In the data below, the answer is the run of lines from the line containing "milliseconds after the" through the line containing "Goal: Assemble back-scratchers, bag", both included; print it exactly and nothing else.

[Opening MATERIAL PROVIDED section]

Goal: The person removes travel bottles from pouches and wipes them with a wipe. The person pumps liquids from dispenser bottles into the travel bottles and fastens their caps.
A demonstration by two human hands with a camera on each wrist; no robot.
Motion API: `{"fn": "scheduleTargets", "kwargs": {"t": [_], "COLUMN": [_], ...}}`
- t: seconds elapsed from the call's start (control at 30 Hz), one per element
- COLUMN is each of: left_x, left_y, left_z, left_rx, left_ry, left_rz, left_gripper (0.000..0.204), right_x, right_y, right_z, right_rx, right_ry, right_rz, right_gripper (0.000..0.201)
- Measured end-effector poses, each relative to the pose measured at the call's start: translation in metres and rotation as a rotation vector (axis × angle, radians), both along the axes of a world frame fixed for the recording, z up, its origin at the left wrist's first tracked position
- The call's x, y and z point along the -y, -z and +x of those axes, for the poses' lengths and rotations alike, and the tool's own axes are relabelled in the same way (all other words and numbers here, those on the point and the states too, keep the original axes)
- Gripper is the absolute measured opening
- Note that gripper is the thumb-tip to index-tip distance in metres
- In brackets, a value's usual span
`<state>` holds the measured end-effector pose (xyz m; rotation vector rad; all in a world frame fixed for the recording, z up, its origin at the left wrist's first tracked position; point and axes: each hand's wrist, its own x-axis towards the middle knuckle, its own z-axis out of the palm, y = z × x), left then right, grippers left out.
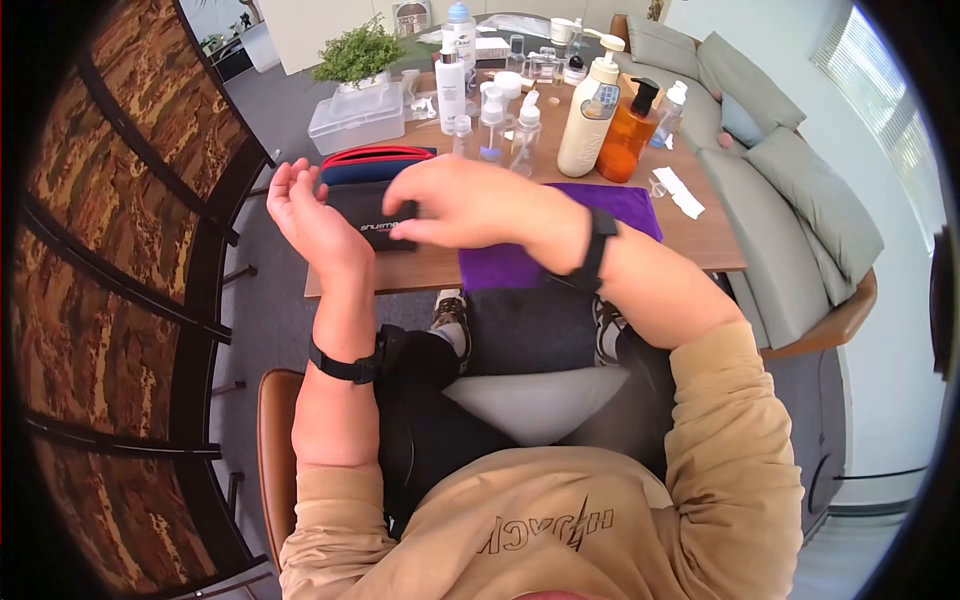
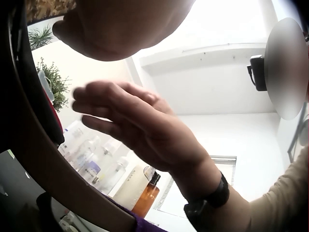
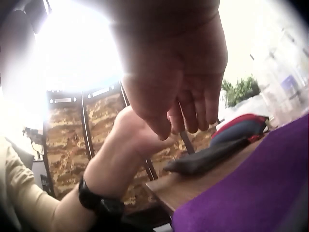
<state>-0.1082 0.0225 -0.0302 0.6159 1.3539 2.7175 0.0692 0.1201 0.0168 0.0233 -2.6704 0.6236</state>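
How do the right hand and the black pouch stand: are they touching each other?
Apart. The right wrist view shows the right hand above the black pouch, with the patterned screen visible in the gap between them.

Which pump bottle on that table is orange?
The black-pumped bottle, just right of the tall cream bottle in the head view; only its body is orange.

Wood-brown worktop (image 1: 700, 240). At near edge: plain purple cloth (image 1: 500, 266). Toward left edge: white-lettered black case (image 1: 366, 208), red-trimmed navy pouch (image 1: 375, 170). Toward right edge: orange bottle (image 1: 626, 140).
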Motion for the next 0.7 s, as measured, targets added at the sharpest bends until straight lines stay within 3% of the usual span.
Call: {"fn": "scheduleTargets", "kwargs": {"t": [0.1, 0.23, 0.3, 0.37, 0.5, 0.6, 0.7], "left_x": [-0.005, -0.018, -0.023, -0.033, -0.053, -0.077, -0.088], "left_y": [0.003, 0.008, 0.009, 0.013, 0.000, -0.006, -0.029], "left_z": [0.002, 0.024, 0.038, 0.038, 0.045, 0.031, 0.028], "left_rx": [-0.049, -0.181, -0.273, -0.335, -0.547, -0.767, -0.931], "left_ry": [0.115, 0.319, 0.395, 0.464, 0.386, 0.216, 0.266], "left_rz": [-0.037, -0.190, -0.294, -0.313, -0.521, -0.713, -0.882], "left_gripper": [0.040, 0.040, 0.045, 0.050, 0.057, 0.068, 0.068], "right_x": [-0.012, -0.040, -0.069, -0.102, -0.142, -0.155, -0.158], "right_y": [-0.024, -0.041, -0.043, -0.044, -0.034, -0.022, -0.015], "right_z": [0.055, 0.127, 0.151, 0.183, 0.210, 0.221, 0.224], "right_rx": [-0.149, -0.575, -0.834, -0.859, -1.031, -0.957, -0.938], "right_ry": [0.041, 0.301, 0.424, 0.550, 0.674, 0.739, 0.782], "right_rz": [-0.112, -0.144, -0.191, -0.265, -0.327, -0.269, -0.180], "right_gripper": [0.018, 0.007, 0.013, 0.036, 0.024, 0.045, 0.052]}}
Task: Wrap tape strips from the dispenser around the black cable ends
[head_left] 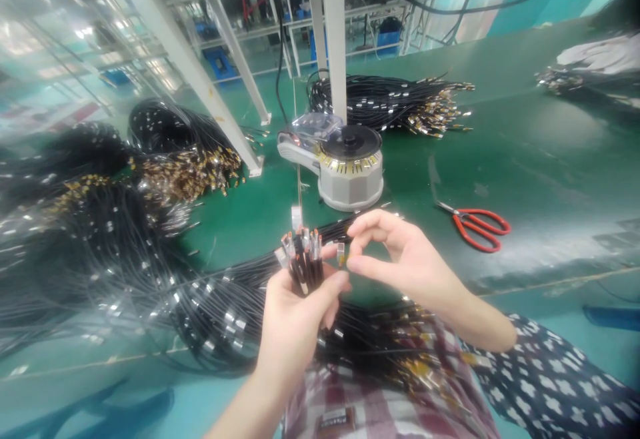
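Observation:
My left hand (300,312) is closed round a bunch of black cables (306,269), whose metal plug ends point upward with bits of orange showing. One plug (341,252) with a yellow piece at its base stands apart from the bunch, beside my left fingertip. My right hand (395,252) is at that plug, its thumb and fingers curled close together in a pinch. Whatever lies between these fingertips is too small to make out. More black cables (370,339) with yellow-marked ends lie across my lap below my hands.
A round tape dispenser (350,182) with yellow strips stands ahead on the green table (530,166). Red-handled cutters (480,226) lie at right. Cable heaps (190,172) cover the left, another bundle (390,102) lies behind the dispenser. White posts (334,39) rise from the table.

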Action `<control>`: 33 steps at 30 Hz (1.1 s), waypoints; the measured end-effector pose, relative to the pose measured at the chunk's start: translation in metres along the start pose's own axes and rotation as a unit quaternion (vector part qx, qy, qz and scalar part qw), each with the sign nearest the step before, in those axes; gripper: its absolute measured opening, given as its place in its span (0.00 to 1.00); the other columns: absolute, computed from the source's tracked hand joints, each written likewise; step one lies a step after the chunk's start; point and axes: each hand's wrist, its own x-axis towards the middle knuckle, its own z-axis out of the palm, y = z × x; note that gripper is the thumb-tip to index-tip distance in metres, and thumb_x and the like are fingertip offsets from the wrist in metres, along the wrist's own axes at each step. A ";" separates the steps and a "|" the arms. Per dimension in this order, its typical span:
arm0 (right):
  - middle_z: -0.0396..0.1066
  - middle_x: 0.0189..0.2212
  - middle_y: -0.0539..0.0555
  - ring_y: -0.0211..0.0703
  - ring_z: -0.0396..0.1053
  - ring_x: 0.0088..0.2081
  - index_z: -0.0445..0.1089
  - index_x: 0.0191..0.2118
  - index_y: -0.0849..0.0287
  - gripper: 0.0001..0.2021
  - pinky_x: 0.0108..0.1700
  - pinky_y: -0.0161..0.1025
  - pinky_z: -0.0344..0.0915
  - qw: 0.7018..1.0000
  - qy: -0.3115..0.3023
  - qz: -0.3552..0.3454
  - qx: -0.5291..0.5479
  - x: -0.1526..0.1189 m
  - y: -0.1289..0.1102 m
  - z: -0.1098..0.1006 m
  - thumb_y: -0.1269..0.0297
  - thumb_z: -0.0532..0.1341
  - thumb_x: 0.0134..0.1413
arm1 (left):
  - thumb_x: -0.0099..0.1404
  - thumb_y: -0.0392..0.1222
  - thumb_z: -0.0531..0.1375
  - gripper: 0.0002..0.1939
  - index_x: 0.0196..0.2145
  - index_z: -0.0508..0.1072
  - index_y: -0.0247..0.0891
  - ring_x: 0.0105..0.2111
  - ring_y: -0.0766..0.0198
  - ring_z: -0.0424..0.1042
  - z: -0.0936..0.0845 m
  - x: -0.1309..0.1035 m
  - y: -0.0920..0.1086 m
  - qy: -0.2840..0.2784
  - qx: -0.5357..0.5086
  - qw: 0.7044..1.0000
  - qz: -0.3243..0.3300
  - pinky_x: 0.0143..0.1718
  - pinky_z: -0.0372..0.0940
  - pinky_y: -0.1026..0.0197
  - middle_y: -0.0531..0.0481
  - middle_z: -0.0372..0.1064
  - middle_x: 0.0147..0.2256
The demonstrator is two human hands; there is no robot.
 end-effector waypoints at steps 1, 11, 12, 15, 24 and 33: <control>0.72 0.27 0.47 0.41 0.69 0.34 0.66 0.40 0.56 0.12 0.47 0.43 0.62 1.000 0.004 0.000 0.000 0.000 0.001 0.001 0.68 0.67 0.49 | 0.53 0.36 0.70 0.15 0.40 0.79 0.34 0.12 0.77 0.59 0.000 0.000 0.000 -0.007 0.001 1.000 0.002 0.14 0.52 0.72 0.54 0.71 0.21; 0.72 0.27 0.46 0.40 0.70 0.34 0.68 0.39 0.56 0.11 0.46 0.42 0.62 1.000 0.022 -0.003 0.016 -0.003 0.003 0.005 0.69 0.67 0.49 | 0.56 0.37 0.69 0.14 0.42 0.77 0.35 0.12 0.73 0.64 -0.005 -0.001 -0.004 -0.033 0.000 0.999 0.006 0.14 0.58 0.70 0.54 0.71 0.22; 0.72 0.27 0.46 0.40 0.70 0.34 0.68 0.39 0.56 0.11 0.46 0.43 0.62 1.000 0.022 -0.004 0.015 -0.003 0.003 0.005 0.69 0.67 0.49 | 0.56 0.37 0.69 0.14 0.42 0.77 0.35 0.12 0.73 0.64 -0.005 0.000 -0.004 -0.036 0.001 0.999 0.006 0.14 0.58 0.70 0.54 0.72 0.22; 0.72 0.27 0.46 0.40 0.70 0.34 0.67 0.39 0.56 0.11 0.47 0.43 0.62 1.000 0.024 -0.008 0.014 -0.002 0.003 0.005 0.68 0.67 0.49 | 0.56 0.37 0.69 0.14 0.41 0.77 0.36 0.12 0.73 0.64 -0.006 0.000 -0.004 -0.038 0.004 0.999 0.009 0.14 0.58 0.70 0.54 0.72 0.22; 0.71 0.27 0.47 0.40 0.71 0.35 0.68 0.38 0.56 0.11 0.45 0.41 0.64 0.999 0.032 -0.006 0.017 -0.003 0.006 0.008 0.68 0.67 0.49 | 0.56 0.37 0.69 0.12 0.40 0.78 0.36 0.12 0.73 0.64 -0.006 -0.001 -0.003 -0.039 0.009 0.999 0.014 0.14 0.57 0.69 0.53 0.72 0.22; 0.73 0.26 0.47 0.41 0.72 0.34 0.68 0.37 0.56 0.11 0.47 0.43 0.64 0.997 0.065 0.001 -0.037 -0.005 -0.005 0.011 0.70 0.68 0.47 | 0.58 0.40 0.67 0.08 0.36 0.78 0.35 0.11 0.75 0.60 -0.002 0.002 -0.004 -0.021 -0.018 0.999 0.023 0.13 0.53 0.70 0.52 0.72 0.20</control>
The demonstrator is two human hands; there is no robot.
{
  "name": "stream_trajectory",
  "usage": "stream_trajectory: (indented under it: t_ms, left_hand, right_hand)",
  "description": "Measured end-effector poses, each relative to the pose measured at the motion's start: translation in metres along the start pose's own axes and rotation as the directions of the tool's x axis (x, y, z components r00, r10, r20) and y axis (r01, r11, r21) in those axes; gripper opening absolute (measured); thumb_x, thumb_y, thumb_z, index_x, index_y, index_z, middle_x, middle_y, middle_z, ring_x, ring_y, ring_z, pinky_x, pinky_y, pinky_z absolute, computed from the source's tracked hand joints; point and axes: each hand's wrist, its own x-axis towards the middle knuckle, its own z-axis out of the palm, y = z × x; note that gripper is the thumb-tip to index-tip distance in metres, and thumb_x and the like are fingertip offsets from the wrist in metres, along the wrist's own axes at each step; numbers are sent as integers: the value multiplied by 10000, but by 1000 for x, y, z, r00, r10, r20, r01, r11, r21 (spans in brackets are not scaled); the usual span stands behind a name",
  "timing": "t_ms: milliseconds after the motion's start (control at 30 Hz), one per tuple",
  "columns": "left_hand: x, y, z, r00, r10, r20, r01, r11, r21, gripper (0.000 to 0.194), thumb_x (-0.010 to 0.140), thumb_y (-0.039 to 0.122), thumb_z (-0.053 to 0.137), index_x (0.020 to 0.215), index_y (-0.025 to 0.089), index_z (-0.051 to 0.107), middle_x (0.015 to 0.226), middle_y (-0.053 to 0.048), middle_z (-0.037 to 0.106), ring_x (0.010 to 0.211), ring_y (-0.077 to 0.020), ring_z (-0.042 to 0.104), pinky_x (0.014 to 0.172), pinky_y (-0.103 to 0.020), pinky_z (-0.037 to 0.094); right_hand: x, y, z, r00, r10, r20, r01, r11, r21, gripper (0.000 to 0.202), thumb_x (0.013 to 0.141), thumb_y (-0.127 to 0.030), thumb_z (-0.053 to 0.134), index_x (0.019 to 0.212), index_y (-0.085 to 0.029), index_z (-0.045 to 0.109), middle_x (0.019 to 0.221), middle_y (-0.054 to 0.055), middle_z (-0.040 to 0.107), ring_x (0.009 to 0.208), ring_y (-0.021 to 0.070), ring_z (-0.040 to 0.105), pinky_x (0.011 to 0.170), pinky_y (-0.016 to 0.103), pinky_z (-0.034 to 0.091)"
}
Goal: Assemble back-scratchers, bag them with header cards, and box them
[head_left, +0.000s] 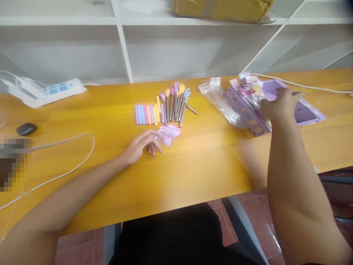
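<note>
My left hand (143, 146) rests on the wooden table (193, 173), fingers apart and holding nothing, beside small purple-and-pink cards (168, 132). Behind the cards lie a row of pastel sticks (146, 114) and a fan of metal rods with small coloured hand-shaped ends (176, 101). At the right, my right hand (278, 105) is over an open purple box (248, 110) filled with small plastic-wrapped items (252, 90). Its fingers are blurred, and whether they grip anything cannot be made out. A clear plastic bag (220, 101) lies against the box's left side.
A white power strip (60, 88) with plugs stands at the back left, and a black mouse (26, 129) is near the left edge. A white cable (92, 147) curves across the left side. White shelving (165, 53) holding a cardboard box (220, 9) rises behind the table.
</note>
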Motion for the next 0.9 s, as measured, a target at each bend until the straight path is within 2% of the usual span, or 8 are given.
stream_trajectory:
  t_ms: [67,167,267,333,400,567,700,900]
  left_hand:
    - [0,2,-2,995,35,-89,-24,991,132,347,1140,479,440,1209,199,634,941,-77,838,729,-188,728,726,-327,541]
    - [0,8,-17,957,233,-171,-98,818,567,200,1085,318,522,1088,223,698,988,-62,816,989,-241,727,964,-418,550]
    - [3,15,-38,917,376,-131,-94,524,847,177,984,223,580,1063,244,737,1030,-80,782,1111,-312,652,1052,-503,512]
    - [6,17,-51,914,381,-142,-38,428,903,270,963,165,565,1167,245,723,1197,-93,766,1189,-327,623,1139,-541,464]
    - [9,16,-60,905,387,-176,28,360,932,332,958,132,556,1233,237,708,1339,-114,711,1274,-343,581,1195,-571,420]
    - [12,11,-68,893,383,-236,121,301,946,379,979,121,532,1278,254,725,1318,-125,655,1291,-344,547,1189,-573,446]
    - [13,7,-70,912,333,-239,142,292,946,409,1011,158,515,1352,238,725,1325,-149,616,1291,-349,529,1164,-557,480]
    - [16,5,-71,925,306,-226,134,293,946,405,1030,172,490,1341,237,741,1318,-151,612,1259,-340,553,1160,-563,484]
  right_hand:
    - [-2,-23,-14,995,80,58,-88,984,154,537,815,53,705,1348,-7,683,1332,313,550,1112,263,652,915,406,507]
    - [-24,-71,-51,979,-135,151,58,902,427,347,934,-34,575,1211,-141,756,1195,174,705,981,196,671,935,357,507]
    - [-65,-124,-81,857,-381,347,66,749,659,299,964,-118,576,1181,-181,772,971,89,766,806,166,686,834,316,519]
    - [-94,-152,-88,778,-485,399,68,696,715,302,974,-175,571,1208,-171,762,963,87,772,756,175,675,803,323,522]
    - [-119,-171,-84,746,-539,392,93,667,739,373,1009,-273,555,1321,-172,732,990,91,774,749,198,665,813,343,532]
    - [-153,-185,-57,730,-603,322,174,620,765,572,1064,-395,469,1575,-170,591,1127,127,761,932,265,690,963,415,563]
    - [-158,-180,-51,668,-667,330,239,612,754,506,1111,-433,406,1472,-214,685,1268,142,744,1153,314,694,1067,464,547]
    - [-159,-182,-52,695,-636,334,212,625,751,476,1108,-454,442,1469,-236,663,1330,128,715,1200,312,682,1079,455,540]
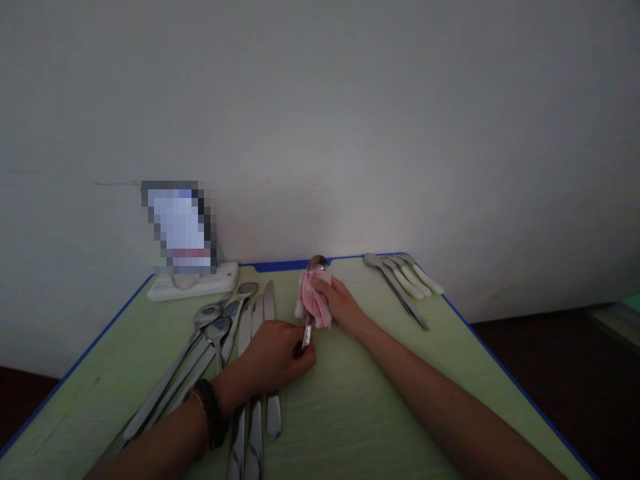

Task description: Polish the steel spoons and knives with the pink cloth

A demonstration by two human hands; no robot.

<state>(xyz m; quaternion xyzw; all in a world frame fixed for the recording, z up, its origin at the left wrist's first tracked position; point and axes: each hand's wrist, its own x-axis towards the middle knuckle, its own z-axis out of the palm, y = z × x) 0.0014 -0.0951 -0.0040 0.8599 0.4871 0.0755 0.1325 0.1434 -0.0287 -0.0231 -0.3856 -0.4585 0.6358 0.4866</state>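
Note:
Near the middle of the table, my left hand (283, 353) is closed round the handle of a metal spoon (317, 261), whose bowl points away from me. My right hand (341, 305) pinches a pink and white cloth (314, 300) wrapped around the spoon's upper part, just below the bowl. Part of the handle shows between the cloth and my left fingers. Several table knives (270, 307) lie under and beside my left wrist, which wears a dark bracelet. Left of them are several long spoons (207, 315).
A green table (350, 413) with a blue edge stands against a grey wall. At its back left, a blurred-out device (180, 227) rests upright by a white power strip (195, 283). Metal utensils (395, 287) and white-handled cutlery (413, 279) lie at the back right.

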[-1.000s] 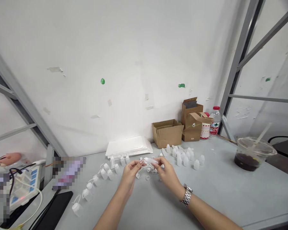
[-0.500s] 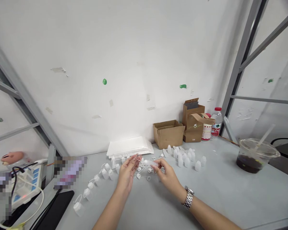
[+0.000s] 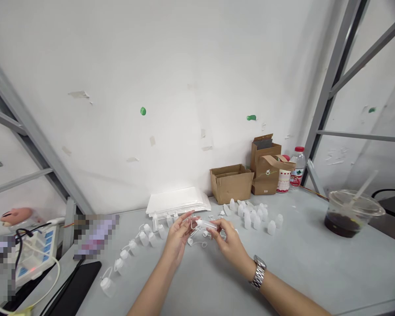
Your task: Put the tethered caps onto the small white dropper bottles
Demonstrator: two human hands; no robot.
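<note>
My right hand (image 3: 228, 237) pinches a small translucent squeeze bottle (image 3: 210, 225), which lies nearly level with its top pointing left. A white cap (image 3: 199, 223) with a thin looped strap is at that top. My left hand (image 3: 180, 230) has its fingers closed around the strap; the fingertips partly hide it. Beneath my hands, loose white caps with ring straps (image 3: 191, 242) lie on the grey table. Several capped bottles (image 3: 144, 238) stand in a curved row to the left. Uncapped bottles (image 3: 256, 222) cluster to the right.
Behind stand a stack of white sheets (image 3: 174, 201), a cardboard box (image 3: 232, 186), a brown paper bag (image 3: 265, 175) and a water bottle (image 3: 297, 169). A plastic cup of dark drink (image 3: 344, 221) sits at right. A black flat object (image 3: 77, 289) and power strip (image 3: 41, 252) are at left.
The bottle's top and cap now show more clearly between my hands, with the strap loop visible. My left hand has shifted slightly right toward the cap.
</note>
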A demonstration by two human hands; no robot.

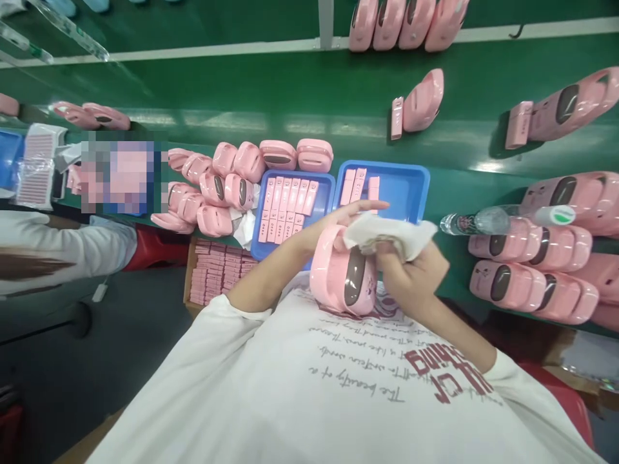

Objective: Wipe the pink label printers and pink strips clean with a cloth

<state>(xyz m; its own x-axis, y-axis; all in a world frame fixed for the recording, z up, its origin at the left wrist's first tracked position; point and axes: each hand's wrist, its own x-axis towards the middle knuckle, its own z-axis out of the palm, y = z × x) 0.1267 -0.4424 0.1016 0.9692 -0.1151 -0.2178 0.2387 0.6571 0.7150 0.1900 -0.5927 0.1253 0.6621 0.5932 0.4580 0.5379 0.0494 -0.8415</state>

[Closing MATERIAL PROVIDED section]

- _EXERCISE RESPONSE_:
  "timing": "t_ms: milliseconds after the motion's start (control at 30 Hz), one per tuple",
  "columns": "left_hand: x, y, z, r00, r10, r20, r01, r11, r21, gripper (0.000 to 0.194), thumb_x (-0.010 to 0.140), thumb_y (-0.039 to 0.122), thumb_z (-0.053 to 0.137), index_x (0.020 to 0.215), index_y (-0.025 to 0.089), index_z (-0.051 to 0.107), middle_x (0.015 to 0.226), middle_y (-0.053 to 0.048), middle_z (-0.037 to 0.106), ring_x (0.010 to 0.211), ring_y (-0.077 to 0.020), ring_z (-0.042 to 0.104), pinky_x (0.014 to 0.172), pinky_y (-0.103 to 0.020), pinky_z (-0.037 to 0.094); right_hand: x, y, z, r00, r10, r20, r01, r11, r21, gripper (0.000 to 0.202), thumb_x (0.013 to 0.141), thumb_y (-0.127 to 0.030), thumb_z (-0.053 to 0.134), index_x (0.019 to 0.212), index_y (-0.085 to 0.029), index_z (-0.045 to 0.109), middle_x (0.019 to 0.221), middle_y (-0.054 to 0.055), middle_z (-0.040 to 0.107), ring_x (0.009 to 0.208), ring_y (-0.021 to 0.070), ring_z (-0.040 to 0.105), pinky_x (0.011 to 0.170), pinky_y (-0.016 to 0.103), pinky_z (-0.034 to 0.091)"
}
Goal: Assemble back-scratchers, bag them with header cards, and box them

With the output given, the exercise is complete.